→ **Instructions for the task**: With pictures removed, print the listing exactly.

→ **Recorded data**:
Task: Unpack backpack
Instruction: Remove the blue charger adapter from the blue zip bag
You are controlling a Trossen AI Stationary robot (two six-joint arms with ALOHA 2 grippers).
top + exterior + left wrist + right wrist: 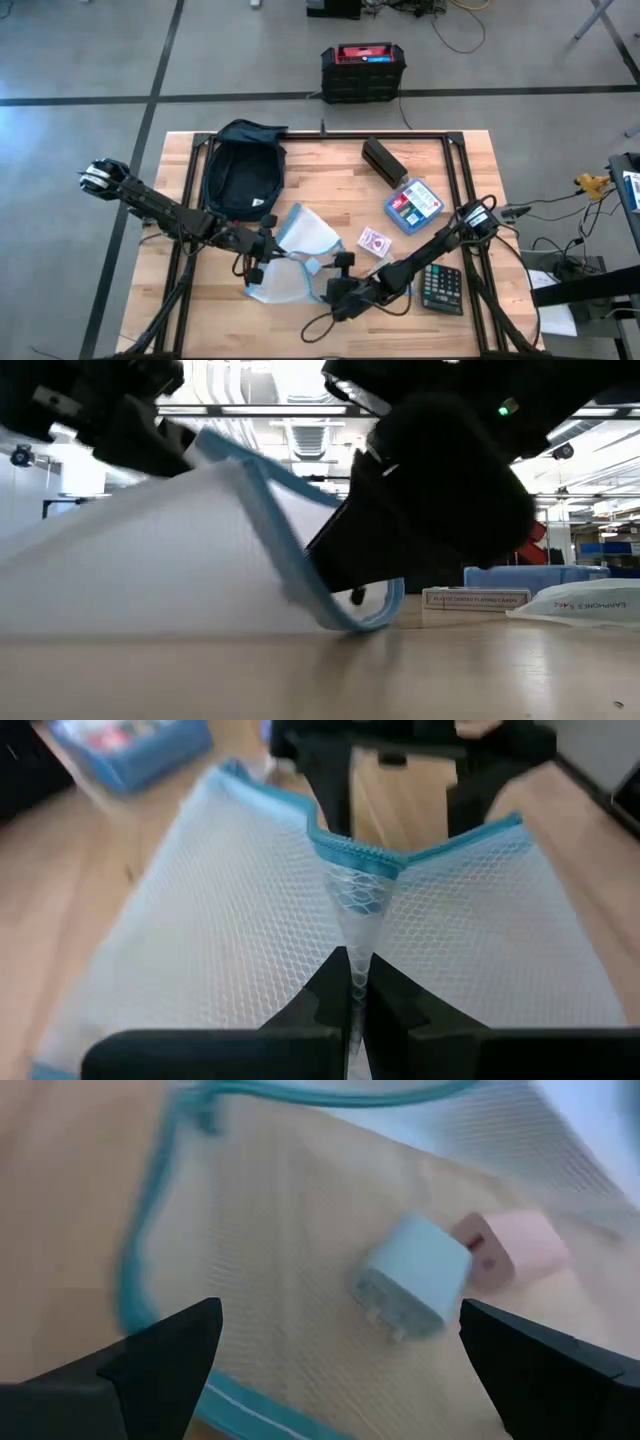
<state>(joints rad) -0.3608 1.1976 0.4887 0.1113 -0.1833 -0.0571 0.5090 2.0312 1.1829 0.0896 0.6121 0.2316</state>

→ **Exercise answer**:
Task: Unpack backpack
Instruction: Remove the blue charger adapter from the blue zip bag
You are controlling a Trossen AI Stationary robot (two six-joint arms with ALOHA 2 grippers).
top + exterior + left wrist + right wrist: 
<state>(joints rad) -0.3608 1.1976 0.4887 0.1113 -0.1833 -0.0571 0.5090 2.0312 1.1829 0.0896 0.6121 0.2316</state>

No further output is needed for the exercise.